After a year at Fullerton College Zamora turned ill. Diagnosed with diverticulosis, a disease usually associated with older folks, Zamora found himself in the hospital for six months breaking medical records. He would have to quit school. After a surgery that left him split open to allow his digestive system to heal, he woke to find his Starpool band members, friends, and family surrounding his hospital bed. They were told that he would die. But, they underestimated the will of this man.
With over $200,000 in medical expenses, Zamora’s good friends in Starpool organized a benefit concert that would raise funds to support the months that he’d have to spend convalescing. In addition, he took out loans and went back to college.
Still playing with Starpool, Zamora and the band organized an annual event at the Anaheim House of Blues called the Ska Luau. This show features dancers from the Polynesian Club at Magnolia High School. “The band is happy to support high school culture,” Zamora says, “and to inspire kids.” About this time Starpool’s trumpet player, Oliver Zavala increased his involvement with a Mariachi Academy in Anaheim, R.H.Y.T.H.M.O., that he started with his father in 1996–a non-profit public charity dedicated to uplifting youth through their heritage.

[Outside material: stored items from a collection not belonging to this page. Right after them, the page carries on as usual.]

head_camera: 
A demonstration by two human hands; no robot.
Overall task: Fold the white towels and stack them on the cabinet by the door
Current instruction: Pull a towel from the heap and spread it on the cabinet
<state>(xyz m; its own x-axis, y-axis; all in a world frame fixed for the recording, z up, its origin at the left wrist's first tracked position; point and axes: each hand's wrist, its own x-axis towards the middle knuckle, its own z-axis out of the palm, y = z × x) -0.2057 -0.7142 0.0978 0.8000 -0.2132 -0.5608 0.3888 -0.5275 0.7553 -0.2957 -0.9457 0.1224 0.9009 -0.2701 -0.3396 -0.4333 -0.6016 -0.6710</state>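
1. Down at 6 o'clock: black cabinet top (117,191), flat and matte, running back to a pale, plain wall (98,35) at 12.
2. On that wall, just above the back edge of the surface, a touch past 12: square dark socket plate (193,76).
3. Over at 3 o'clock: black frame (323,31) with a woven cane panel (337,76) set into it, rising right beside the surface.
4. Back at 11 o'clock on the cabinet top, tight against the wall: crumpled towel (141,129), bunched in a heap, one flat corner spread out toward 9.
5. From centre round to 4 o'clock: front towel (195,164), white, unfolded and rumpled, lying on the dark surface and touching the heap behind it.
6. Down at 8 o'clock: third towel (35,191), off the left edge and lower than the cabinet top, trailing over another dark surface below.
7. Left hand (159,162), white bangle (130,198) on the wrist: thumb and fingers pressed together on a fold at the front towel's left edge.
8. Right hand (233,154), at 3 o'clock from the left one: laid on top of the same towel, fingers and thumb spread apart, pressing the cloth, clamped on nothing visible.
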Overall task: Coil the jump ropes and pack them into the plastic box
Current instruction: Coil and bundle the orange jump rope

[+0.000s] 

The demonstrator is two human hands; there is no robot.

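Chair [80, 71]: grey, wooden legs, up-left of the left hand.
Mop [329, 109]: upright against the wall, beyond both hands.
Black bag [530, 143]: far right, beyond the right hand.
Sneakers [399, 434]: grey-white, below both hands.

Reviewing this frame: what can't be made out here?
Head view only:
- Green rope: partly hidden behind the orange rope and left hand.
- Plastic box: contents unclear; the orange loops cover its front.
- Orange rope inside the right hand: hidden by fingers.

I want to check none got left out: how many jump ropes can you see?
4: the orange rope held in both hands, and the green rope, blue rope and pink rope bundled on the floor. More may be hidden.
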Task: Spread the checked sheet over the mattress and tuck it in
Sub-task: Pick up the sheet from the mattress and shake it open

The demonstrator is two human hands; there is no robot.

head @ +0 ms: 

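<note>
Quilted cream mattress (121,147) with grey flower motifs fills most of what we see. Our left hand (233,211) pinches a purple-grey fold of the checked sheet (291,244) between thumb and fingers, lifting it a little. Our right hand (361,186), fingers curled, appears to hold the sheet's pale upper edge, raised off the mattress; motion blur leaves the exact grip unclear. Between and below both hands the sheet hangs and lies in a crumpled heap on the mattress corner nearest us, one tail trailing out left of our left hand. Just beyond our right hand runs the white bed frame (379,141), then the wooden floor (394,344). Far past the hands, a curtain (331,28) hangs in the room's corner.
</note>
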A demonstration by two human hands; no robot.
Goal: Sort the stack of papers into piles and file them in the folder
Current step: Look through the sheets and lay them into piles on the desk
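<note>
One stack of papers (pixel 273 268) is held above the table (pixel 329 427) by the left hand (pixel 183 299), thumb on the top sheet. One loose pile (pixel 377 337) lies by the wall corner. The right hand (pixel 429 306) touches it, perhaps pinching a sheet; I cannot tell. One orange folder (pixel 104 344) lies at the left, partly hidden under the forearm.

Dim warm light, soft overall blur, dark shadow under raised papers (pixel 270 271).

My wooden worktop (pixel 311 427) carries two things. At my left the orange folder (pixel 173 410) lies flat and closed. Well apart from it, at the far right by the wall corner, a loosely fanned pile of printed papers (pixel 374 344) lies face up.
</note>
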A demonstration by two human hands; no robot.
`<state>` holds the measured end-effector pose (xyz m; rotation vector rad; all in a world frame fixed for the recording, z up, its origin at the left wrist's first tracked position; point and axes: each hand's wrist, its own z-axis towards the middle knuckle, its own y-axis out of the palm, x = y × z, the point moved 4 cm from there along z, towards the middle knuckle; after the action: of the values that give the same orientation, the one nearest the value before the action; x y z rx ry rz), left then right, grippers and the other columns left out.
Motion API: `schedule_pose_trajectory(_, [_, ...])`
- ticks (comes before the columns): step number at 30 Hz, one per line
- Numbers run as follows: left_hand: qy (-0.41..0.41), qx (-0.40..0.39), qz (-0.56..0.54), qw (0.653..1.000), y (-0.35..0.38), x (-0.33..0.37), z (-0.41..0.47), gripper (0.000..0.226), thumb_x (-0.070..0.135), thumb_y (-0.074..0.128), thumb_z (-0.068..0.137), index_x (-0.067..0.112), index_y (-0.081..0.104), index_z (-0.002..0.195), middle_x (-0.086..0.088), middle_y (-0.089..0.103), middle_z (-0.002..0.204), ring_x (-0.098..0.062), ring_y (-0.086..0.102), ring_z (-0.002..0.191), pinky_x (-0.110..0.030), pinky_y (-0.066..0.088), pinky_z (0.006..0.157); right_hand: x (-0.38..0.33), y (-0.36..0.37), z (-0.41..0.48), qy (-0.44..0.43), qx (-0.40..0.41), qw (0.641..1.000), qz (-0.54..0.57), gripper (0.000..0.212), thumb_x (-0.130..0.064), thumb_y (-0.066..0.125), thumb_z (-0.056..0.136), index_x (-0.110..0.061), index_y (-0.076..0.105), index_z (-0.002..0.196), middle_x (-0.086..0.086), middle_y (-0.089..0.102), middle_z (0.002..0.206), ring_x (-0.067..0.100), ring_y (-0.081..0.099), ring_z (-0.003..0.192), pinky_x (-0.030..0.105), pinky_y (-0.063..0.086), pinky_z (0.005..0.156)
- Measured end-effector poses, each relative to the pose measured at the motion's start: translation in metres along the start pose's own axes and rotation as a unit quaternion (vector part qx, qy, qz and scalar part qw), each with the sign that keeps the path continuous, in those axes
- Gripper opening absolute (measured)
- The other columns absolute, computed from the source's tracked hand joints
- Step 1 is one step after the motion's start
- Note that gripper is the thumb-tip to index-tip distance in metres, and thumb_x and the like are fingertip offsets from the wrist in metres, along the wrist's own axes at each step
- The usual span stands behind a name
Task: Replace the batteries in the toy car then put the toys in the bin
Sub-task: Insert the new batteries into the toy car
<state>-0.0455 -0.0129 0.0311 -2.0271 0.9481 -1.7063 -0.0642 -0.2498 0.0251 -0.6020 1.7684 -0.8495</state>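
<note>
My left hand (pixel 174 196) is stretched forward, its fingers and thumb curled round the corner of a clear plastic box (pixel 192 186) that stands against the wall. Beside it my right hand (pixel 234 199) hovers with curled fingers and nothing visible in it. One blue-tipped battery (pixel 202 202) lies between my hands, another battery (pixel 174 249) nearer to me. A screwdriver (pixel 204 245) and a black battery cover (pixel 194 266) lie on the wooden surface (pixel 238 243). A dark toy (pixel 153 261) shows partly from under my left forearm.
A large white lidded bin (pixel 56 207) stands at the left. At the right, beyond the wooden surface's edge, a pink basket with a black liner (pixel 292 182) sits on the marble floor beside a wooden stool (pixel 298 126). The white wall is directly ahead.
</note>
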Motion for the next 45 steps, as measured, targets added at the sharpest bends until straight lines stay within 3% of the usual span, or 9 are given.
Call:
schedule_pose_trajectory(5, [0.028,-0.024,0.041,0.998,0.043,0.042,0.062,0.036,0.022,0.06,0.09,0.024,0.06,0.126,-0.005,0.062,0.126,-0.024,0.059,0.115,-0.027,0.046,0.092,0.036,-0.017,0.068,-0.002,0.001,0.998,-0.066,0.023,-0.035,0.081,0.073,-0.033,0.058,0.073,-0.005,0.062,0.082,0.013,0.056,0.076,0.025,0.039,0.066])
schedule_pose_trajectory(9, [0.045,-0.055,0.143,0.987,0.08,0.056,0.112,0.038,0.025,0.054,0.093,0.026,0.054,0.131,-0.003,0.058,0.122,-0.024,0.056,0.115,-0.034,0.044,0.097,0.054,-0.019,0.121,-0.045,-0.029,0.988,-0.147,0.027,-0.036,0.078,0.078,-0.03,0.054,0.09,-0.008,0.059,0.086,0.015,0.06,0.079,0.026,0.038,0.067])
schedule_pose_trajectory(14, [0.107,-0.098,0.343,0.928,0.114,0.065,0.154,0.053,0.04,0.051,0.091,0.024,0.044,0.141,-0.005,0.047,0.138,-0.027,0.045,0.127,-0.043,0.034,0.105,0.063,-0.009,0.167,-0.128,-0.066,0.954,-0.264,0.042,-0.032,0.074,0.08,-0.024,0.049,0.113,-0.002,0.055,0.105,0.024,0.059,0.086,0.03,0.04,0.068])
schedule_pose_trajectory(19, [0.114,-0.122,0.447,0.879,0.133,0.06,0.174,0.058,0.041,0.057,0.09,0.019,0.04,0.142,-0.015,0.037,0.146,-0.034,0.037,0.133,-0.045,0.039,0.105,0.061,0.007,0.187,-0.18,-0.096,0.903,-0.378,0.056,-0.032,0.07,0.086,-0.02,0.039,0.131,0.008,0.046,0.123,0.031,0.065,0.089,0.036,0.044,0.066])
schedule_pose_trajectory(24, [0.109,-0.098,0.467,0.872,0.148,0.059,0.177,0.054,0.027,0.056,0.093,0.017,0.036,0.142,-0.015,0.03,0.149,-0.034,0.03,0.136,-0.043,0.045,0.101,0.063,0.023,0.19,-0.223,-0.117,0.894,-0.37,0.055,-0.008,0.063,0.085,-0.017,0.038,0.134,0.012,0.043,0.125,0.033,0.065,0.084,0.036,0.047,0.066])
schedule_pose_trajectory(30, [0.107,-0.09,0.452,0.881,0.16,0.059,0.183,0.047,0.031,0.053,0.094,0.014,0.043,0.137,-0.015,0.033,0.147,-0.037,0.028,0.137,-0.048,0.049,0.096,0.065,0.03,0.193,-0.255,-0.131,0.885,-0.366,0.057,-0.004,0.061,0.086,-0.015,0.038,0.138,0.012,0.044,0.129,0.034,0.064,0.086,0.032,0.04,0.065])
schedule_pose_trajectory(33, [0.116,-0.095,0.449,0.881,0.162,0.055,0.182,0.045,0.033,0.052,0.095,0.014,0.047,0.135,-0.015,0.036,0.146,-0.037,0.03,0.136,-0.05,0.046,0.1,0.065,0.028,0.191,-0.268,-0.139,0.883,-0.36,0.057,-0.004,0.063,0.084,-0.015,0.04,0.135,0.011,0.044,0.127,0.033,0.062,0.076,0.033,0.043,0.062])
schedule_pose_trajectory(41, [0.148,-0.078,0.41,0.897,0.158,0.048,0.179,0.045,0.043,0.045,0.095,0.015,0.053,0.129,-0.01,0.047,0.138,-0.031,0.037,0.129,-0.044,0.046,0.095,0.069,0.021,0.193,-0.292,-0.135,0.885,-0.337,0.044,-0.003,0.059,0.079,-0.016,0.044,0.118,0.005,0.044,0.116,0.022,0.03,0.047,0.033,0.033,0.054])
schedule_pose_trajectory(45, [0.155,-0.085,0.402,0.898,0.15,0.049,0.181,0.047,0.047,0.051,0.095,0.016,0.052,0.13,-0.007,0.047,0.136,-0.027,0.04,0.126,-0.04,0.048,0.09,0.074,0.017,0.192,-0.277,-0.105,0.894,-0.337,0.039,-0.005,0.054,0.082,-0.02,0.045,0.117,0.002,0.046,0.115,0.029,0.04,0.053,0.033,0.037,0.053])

Finding himself inching through college now, once receiving poor academic counseling advice that made his educational journey unnecessarily longer, Zamora fought the urge to give up. But he had a mantra, “How bad do I want this?” He wanted it bad—to be a teacher, so he slogged on. It took him seven years to graduate from college.
Less than a month before his graduation ceremony, Eric’s diverticulitis kicked him into the hospital again. It is there where he typed his final essays with an I.V. streaming from his veins. In May 2007 Eric Zamora walked in Cal State Fullerton’s graduation ceremony with a Bachelor’s Degree in English.
Eric currently teaches English at Tustin High School where this Starpool rock star rocks teaching. He continues to play with Starpool; they’re working on a third album. Because he’s always had an interest in film, Zamora offered to make the For Underdogs Only book trailer. He filmed, produced, and edited the entire thing on an underdog budget. As far as his health—“I’m good to go. Always.”